Return a word-for-word copy of the complete listing below.

DATA SHOWN
────────

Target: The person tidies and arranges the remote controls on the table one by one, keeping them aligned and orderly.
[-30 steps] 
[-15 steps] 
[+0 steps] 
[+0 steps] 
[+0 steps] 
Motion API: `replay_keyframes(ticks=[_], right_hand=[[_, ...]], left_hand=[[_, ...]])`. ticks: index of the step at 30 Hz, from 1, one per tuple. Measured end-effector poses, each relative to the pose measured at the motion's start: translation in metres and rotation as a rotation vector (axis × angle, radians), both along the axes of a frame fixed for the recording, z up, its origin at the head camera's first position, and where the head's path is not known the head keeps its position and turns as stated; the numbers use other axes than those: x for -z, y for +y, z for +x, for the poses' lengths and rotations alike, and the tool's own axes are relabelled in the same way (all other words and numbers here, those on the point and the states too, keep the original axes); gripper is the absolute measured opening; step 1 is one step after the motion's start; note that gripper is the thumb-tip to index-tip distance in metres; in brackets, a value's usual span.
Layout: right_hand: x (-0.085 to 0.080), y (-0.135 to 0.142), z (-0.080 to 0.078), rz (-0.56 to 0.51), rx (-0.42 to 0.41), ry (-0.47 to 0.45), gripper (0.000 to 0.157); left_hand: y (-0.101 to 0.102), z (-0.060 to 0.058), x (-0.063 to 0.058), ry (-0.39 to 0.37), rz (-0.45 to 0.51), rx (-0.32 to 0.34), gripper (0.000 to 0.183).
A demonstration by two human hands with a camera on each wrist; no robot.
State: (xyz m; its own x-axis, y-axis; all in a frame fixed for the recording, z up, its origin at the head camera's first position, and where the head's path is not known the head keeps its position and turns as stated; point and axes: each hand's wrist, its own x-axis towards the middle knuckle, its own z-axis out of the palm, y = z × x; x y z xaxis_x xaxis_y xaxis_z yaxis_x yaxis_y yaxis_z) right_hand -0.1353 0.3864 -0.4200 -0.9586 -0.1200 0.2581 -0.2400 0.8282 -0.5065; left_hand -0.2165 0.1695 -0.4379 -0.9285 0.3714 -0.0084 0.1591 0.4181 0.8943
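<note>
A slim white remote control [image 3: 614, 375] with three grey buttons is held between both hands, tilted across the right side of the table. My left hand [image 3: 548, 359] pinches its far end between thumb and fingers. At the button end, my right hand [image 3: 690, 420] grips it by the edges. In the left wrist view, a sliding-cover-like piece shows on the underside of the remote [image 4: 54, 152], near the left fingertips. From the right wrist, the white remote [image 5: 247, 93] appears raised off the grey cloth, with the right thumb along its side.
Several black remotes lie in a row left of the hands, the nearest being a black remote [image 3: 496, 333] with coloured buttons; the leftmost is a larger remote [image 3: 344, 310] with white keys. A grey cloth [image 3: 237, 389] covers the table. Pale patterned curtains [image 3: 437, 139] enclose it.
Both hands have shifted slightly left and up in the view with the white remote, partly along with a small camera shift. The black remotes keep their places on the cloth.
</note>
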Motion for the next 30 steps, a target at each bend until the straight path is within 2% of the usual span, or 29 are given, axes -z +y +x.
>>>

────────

ANSWER BELOW
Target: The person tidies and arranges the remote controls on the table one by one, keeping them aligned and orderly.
[-30 steps] 
[-15 steps] 
[+0 steps] 
[+0 steps] 
[+0 steps] 
Motion API: `replay_keyframes(ticks=[_], right_hand=[[_, ...]], left_hand=[[_, ...]])`. ticks: index of the step at 30 Hz, from 1, one per tuple. Measured end-effector poses, each relative to the pose measured at the motion's start: translation in metres and rotation as a rotation vector (axis × angle, radians), both along the axes of a frame fixed for the recording, z up, its origin at the head camera's first position, and where the head's path is not known the head keeps its position and turns as stated; the numbers use other axes than those: x for -z, y for +y, z for +x, for the poses' lengths and rotations alike, and the tool's own axes are relabelled in the same way (all other words and numbers here, those on the point and the states too, keep the original axes); gripper is the absolute measured opening; step 1 is one step after the motion's start; note that gripper is the thumb-tip to index-tip distance in metres; in brackets, a value's usual span.
Layout: right_hand: x (-0.085 to 0.080), y (-0.135 to 0.142), z (-0.080 to 0.078), rz (-0.56 to 0.51), rx (-0.42 to 0.41), ry (-0.47 to 0.45), gripper (0.000 to 0.157); left_hand: y (-0.101 to 0.102), z (-0.060 to 0.058), x (-0.063 to 0.058), ry (-0.39 to 0.37), rz (-0.45 to 0.51), rx (-0.32 to 0.34), gripper (0.000 to 0.183).
A demonstration by two human hands with a camera on each wrist; no robot.
State: (xyz m; its own x-axis, y-axis; all in a frame fixed for the recording, z up, its origin at the head camera's first position, and where the head's path is not known the head keeps its position and turns as stated; point and axes: each hand's wrist, its own x-axis towards the middle knuckle, its own z-axis out of the palm, y = z × x; x y z xaxis_x xaxis_y xaxis_z yaxis_x yaxis_y yaxis_z) right_hand -0.1353 0.3864 -0.4200 -0.9586 -0.1200 0.2581 -0.2400 0.8282 -0.5065; left_hand -0.2165 0.1695 -0.4379 -0.9285 0.3714 -0.0084 0.1591 0.4181 0.8943
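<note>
A slim white remote control [image 3: 614, 375] with three grey buttons is held between both hands, tilted across the right side of the table. My left hand [image 3: 548, 359] pinches its far end between thumb and fingers. At the button end, my right hand [image 3: 690, 420] grips it by the edges. In the left wrist view, a sliding-cover-like piece shows on the underside of the remote [image 4: 54, 152], near the left fingertips. From the right wrist, the white remote [image 5: 247, 93] appears raised off the grey cloth, with the right thumb along its side.
Several black remotes lie in a row left of the hands, the nearest being a black remote [image 3: 496, 333] with coloured buttons; the leftmost is a larger remote [image 3: 344, 310] with white keys. A grey cloth [image 3: 237, 389] covers the table. Pale patterned curtains [image 3: 437, 139] enclose it.
Both hands have shifted slightly left and up in the view with the white remote, partly along with a small camera shift. The black remotes keep their places on the cloth.
</note>
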Motion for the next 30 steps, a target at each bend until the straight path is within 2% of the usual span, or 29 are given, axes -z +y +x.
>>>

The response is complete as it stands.